◆ The data:
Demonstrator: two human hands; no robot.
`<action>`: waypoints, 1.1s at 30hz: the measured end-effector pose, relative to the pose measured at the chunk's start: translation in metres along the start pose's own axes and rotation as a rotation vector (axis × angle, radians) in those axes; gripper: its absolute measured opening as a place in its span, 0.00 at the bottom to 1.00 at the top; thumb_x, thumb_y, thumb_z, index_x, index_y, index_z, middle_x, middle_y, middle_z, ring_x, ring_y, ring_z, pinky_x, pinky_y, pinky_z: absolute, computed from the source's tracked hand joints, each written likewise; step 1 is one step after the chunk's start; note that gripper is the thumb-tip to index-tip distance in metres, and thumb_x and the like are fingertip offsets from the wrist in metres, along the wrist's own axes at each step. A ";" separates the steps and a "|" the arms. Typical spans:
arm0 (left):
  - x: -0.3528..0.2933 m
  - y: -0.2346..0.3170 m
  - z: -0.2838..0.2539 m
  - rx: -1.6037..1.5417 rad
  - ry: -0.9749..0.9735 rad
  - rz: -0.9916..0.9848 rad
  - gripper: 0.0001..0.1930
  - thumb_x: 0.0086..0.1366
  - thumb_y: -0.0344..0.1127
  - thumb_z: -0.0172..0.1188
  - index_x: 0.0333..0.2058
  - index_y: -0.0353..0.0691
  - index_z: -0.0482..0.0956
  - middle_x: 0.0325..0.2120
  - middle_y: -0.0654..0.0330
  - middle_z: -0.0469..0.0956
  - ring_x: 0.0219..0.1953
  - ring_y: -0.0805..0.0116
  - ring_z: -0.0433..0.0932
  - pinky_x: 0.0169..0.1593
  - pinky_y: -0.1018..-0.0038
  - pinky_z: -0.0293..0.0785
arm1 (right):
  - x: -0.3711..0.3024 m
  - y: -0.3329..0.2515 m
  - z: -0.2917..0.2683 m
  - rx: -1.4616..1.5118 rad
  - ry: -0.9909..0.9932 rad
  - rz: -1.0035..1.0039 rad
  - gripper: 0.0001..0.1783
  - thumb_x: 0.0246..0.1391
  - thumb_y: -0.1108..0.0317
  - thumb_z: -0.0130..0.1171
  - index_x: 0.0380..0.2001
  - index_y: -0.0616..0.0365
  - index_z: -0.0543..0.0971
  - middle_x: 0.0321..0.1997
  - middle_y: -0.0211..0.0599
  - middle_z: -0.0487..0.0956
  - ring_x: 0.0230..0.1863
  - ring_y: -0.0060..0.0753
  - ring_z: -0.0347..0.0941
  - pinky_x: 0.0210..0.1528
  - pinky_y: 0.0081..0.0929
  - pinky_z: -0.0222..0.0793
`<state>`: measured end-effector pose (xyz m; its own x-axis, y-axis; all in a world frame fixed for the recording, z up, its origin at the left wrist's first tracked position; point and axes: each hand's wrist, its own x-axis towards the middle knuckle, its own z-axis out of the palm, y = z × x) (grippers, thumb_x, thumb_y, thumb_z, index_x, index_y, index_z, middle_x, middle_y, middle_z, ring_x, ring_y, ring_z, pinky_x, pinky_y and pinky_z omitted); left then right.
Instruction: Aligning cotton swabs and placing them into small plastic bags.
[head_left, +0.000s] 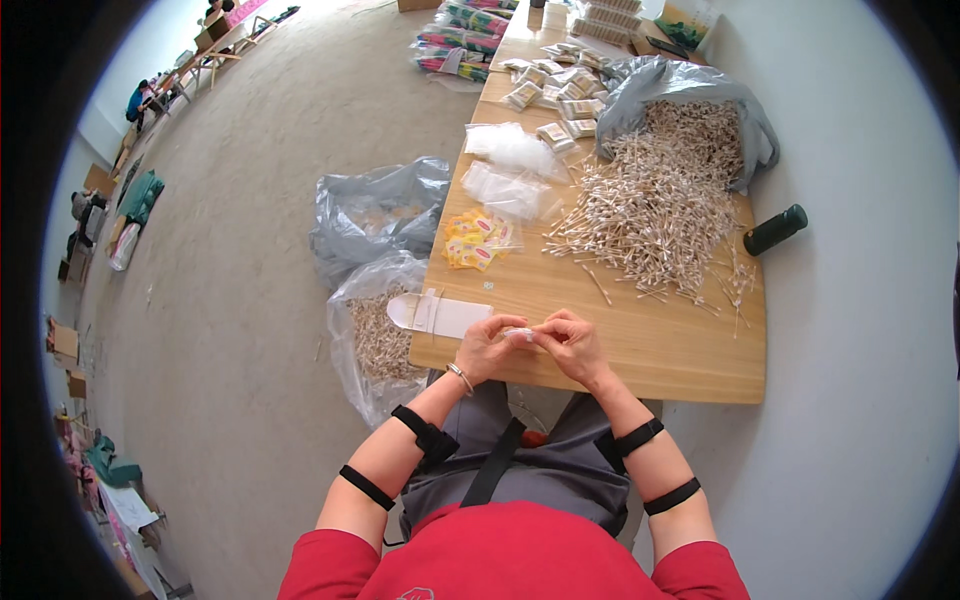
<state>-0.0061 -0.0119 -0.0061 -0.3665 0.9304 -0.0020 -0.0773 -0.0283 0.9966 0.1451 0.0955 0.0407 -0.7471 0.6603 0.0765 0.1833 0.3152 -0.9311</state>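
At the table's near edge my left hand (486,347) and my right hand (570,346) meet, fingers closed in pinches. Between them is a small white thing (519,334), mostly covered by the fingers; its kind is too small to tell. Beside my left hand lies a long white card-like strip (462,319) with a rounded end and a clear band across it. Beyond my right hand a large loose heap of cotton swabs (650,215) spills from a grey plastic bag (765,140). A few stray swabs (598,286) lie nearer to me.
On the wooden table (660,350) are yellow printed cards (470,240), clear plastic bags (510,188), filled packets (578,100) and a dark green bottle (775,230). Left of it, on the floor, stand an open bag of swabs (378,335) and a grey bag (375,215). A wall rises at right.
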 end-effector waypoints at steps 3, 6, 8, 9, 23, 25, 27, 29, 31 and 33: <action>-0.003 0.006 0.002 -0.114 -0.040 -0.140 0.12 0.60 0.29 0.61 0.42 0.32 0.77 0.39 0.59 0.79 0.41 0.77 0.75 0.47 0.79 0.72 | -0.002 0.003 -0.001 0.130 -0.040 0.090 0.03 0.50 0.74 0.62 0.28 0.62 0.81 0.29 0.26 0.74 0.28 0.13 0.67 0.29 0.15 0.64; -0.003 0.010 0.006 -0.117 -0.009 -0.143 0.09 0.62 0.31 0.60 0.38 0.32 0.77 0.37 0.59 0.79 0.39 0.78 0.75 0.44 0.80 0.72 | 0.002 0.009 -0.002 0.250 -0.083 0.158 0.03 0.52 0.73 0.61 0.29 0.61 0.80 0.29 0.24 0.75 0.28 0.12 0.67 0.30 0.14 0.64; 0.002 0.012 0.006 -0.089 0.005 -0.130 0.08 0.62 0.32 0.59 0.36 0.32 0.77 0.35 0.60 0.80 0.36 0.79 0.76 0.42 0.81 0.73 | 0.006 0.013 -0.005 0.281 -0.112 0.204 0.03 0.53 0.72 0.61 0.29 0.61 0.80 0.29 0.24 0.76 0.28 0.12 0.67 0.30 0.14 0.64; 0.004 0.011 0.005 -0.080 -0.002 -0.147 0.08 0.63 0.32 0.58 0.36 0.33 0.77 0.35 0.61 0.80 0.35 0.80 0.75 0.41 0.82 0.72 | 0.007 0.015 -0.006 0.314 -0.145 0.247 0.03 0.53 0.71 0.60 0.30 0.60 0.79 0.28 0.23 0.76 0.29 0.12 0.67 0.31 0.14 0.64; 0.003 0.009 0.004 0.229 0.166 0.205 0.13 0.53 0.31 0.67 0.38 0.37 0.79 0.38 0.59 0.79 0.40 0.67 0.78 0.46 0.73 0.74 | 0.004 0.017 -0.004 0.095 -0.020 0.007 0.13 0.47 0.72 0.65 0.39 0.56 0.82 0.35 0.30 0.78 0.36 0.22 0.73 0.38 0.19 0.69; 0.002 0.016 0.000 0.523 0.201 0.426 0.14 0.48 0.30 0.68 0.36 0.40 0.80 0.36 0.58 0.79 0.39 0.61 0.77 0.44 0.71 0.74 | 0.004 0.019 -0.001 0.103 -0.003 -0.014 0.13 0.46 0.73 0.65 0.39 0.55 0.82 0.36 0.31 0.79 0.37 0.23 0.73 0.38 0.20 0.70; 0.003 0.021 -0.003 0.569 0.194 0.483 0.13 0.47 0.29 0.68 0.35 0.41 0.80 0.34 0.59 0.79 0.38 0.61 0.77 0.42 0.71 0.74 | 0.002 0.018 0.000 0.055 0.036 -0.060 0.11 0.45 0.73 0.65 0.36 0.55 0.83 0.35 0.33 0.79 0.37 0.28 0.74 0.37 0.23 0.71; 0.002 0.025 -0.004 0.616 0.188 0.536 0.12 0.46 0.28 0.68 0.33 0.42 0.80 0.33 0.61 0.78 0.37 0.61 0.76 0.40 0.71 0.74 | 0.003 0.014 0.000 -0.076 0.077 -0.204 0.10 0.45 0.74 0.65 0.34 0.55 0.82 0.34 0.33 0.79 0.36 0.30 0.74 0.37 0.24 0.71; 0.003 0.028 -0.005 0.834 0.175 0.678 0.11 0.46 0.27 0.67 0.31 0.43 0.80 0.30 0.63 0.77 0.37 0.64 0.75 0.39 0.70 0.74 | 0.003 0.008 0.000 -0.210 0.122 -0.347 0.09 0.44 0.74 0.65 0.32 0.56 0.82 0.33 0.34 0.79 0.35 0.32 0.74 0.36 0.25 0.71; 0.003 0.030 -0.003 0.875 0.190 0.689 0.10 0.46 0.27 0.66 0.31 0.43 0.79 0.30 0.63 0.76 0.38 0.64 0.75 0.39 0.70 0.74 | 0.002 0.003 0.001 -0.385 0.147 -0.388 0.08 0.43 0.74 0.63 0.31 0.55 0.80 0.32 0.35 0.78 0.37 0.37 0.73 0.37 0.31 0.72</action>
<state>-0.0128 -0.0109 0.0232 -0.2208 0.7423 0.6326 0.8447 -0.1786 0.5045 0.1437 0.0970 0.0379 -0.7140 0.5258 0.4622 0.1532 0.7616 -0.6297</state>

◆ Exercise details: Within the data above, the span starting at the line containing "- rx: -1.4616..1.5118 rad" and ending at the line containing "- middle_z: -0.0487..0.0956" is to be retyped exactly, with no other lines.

◆ The answer:
  - rx: -1.4616..1.5118 rad
  - ry: -0.9909..0.9932 rad
  - rz: -1.0035..1.0039 rad
  - gripper: 0.0001..0.1783
  - thumb_x: 0.0246..0.1391
  - thumb_y: -0.1108..0.0317
  - thumb_z: -0.0130..0.1171
  - index_x: 0.0380..0.2001
  - index_y: -0.0616..0.0365
  - index_z: -0.0543..0.0971
  - middle_x: 0.0321..0.1997
  - middle_y: -0.0211..0.0599
  - middle_z: -0.0487..0.0956

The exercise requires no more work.